The protective pad containing a desiccant includes, for example, calcium chloride, silica gel, molecular sieves, saccharides, particularly saccharides with high osmotic pressure, desiccants or water absorbing agents such as water absorbent resins, natural celluloses, synthetic celluloses, Glass cloth, non-woven fabric, and other moldable materials dispersed, impregnated, coated, and dried to form a moisture-absorbing layer. (registered trademark) film or the like sandwiched between thermoplastic resin films.
Examples of commercially available sheet-like desiccants include "Id Sheet" manufactured by I.D., "Arrow Sheet" and "Zeo Sheet" manufactured by Shinagawa Kasei Co., Ltd., and "Hi Sheet Dry" manufactured by Hi Sheet Kogyo Co., Ltd. .

The film roll wrapped by such means is supported by providing brackets (supporting plates) on both end protrusions of the core tube, or by placing the both end protrusions on a pedestal, so that the film roll does not come into contact with the ground, but is suspended in the air. Storage and transportation are preferably carried out in a floating state. Brackets are used when the width of the film is relatively small, and pedestals are used when the width of the film is relatively large.
The bracket is made of plywood or plastic plate, and its size is usually such that four sides of the bracket are larger than the diameter of the film roll.

Then, a pair of brackets are arranged on the core tube projecting portions at both ends of the film roll so as to face each other, and are fitted to the film roll. For fitting, a hole slightly larger than the diameter of the core pipe is usually provided in the center of the bracket, or a U-shaped hole is cut from the upper part of the bracket to the center so that the core pipe can be easily inserted.

Film rolls supported by brackets are stored and transported in cartons such as corrugated cardboard boxes. When using rectangular brackets, the four corners should be cut off in order to facilitate storage work. preferable. In addition, it is preferable to fix the pair of brackets with a binding tape so that they do not wobble.At that time, the side surface (thickness part) of the bracket is approximately the same as the tape width so that the tape does not move or loosen. It is also practical to provide tape deviation prevention grooves.

When storing or transporting the wrapped film roll, it is desirable to avoid extreme high temperature, low temperature, low humidity, and high humidity conditions. .

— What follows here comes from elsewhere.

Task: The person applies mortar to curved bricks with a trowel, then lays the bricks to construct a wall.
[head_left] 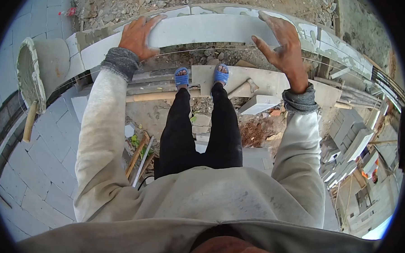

Since the PVA-based film of the present invention thus obtained is characterized by having few bubble defects, it is used for polarizing film applications (liquid crystal televisions, smartphones, tablets, personal computers, projectors, vehicle-mounted panels, etc.) with strict requirements for display defects, Water-soluble film applications that require resistance to perforation by liquids (unit packaging applications for chemicals such as agricultural chemicals and detergents, (hydraulic) transfer films, sanitary products such as napkins and paper diapers, filth disposal products such as ostomy bags, blood-absorbing sheets and other medical supplies, seedling sheets, seed tapes, temporary substrates such as embroidery base fabrics, etc.).
Among them, the PVA-based film of the present invention is mainly composed of a polyvinyl alcohol-based resin (A) containing two or more polyvinyl alcohol-based resins different in at least one of saponification degree, viscosity, modified species, and modified amount. As a result, it has excellent solubility and water-sealing properties, and has good leakage resistance when liquid is packaged, so it is useful for individual packaging of drugs (drug packages).

<Drug package>
The drug package of the present invention is a package in which a drug is enclosed in the PVA-based film of the present invention.
The drug to be encapsulated is not particularly limited, and examples thereof include pesticides such as insecticides, fungicides and herbicides, fertilizers, detergents and the like, with detergents being particularly preferred.
The drug may be in the form of liquid or solid, and the liquid may be liquid, and the solid may be granular, tablet, powder, or the like. The drug is preferably dissolved or dispersed in water for use, and in the present invention, it is particularly preferred to include a liquid detergent.
Also, the pH of the drug may be alkaline, neutral or acidic.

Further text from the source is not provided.